Da un po di tempo dopo che è apparso il server grafico, alla fine del boot torna sulla console. devo premere ctrl+alt+f7 . Già una volta risolsi togliendo splash dall'init, ma ora, anche senza, continua a tornare su TTY1

c'è un file di configurazione?

----------

## Tigerwalk

 *CarloJekko wrote:*   

> Da un po di tempo dopo che è apparso il server grafico, alla fine del boot torna sulla console. devo premere ctrl+alt+f7 . Già una volta risolsi togliendo splash dall'init, ma ora, anche senza, continua a tornare su TTY1
> 
> c'è un file di configurazione?

 

Ciao,

mi è capitato quando, usando KnetworkManager, e avendo dimenticato di togliere eth1 dal runlevel battery, quando ho acceso il portatile con la batteria mi è successa la tua stessa cosa, ovviamente togliendo eth1 dal runlevel battery non è più successo.... Guarda un poco se capita qualcosa del genere anche a te!

Good Noel

----------

## djinnZ

come workaround temporaneo aggiungi chvt 7 a local.start

----------

## CarloJekko

 *djinnZ wrote:*   

> come workaround temporaneo aggiungi chvt 7 a local.start

 

nulla

neanche togliendo tutti gli eth da runlevel

altro?

----------

## Tigerwalk

 *CarloJekko wrote:*   

>  *djinnZ wrote:*   come workaround temporaneo aggiungi chvt 7 a local.start 
> 
> nulla
> 
> neanche togliendo tutti gli eth da runlevel
> ...

 

sicuramente lo avrai già fatto, ma ricontrolla dmesg ed i messaggi di boot, così, tanto per trovare qualche motivo al problema....  :Embarassed: 

----------

## CarloJekko

nulla....   :Crying or Very sad: 

è una noia, soprattutto per chi accende il computer e non sa come funge linux... !!

----------

## MajinJoko

Non è che ti è rimasto in giro qualcosa per lo spash? Provare a rimuovere anche le splash-utils?

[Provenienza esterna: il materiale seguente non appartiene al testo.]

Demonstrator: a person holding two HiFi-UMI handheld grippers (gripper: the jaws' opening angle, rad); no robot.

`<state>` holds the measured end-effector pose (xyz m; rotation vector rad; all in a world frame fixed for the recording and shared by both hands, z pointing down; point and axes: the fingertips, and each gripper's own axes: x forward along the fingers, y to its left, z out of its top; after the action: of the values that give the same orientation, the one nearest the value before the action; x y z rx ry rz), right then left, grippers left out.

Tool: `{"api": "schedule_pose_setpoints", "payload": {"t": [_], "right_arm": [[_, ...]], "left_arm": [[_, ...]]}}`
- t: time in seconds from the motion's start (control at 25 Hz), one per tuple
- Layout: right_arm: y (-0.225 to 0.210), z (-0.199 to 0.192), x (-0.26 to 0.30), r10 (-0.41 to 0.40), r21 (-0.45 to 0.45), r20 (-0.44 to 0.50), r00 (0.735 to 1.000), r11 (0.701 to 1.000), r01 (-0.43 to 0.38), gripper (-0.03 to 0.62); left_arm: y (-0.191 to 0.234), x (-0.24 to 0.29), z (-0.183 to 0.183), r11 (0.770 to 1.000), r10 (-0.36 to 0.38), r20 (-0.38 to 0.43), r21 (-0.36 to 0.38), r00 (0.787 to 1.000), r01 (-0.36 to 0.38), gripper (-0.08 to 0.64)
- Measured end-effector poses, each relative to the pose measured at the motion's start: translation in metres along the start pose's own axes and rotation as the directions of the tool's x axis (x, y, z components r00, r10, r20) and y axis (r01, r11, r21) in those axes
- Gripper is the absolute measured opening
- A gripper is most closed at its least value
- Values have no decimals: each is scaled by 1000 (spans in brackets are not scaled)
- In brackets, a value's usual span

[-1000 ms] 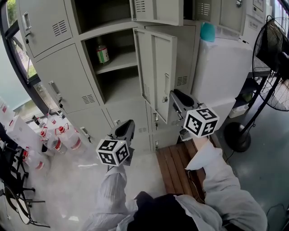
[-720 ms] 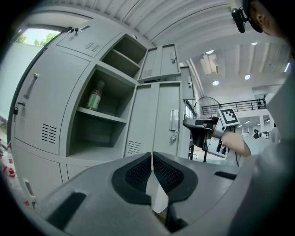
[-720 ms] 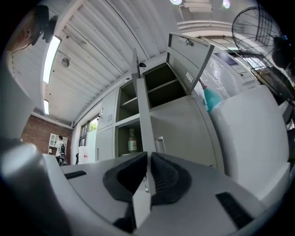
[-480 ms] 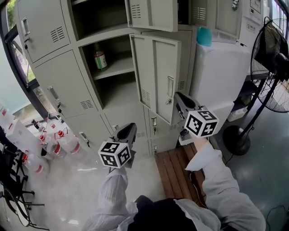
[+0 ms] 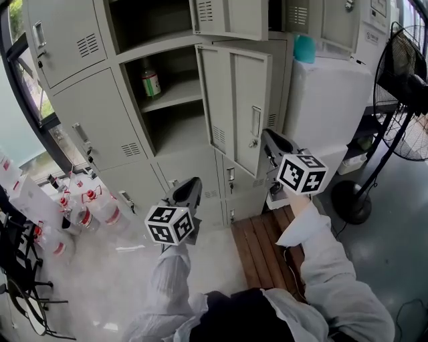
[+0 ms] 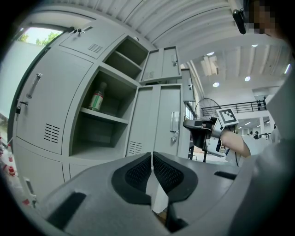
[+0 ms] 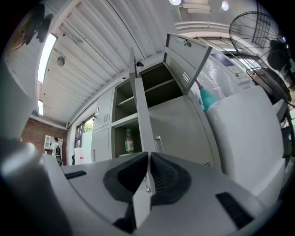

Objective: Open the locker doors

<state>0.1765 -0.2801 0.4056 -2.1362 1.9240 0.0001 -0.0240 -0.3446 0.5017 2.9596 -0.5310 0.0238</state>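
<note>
The middle door (image 5: 234,107) of the centre column stands swung well out from its compartment, and the upper door (image 5: 231,17) above it is open too. Inside on a shelf sits a bottle (image 5: 152,80). I'd say the job is partly done: the left doors (image 5: 100,120) are shut, and so are the low doors (image 5: 190,167) under the open compartment, so several are left to open.

The right gripper (image 5: 266,139) is at the free edge of the middle door, just below its handle. Its own view shows the door edge (image 7: 140,120) running straight between the jaws, which have just been closing and now pinch that edge. The arm reaches forward from a pale sleeve, the gripper pointing roughly level and a touch upward.

The left gripper (image 5: 190,182) hangs lower and nearer the body, pointing level toward the low doors without touching them. Its jaws are pressed together with nothing between them, so it looks idle while the right does the pulling
</note>
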Motion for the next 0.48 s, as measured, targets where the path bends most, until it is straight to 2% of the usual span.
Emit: {"api": "schedule_pose_setpoints", "payload": {"t": [0.16, 0.32, 0.48], "right_arm": [[2, -1, -2, -31, 4, -7, 999, 1000, 31, 20], [8, 8, -12, -86, 8, 37, 996, 996, 85, 20], [39, 24, -37, -104, -64, 76, 992, 992, 109, 20]], "left_arm": [[0, -10, 0, 999, -33, -1, 0, 999, 33, 17], [9, -29, 0, 999, -51, -18, 7, 999, 51, 17], [20, -56, 6, 997, -73, -15, 0, 997, 73, 17]]}}
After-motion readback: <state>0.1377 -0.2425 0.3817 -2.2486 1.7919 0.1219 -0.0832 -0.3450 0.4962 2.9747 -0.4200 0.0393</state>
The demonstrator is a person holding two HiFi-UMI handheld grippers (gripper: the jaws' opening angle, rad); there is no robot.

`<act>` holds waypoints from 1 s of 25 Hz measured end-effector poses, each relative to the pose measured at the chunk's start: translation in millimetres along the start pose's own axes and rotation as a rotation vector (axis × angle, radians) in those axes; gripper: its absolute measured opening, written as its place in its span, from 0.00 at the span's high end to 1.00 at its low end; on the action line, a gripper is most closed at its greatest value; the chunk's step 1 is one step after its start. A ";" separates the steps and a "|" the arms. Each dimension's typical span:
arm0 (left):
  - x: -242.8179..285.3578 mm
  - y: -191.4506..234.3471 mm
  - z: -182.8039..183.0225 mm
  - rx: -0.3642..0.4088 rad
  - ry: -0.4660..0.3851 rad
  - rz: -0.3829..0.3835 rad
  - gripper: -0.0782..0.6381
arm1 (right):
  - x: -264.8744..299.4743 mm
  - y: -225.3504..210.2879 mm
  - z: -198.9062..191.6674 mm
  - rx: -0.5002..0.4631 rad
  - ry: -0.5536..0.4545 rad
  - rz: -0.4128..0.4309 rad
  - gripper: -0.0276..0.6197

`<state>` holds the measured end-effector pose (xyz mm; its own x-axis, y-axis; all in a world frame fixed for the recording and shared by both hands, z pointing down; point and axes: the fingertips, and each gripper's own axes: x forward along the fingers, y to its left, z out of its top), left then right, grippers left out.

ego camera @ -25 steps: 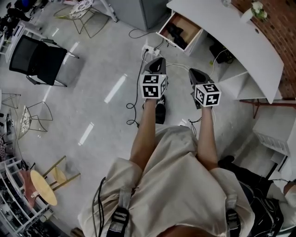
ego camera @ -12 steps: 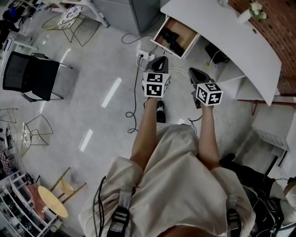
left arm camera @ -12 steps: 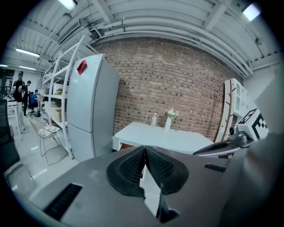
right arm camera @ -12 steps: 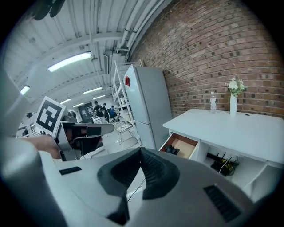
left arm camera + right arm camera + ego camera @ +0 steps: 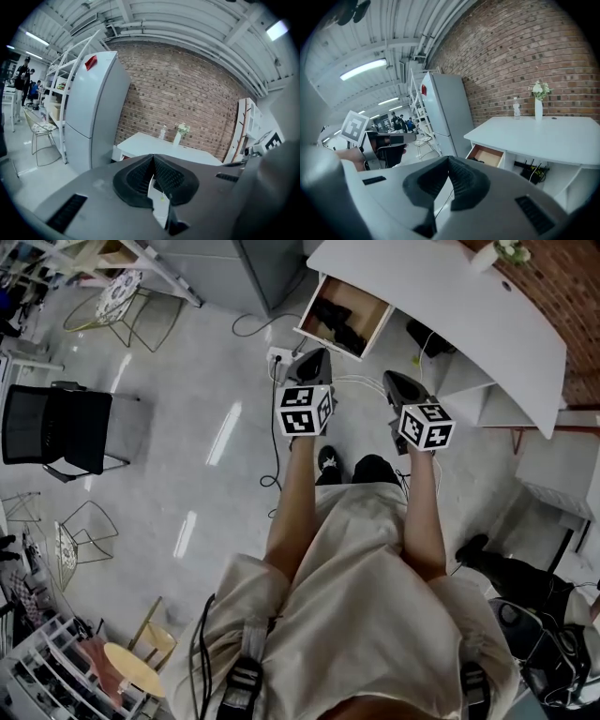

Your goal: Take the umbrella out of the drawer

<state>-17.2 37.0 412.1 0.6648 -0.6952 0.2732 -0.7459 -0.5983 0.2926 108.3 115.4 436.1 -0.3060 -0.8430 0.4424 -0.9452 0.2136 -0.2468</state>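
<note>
The fingers of the left gripper (image 5: 312, 362) and right gripper (image 5: 398, 388) are pressed together, empty. The umbrella (image 5: 334, 321) is seen in the open drawer (image 5: 364, 306).

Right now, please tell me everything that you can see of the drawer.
The drawer is a shallow box, white outside and pale wood-coloured inside. It stands pulled out and open from just under the top of the white desk. A dark thing lies in it. I cannot tell what that is. The rest of its floor shows as bare wood. The right gripper view shows it the same way.
</note>
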 end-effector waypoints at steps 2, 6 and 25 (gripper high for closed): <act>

È un consiglio come un altro.. solo perché io ottenevo lo stesso problema con lo splash all'avvio..

----------

## CarloJekko

ho risolto emergendo sys-apps/lcdsplash ... questo mi ha sosituito un file, per l'esattezza 

/sbin/splash-functions.sh

Ora è tutto come prima  :Very Happy: 

P.S. io ho un LCD !!

----------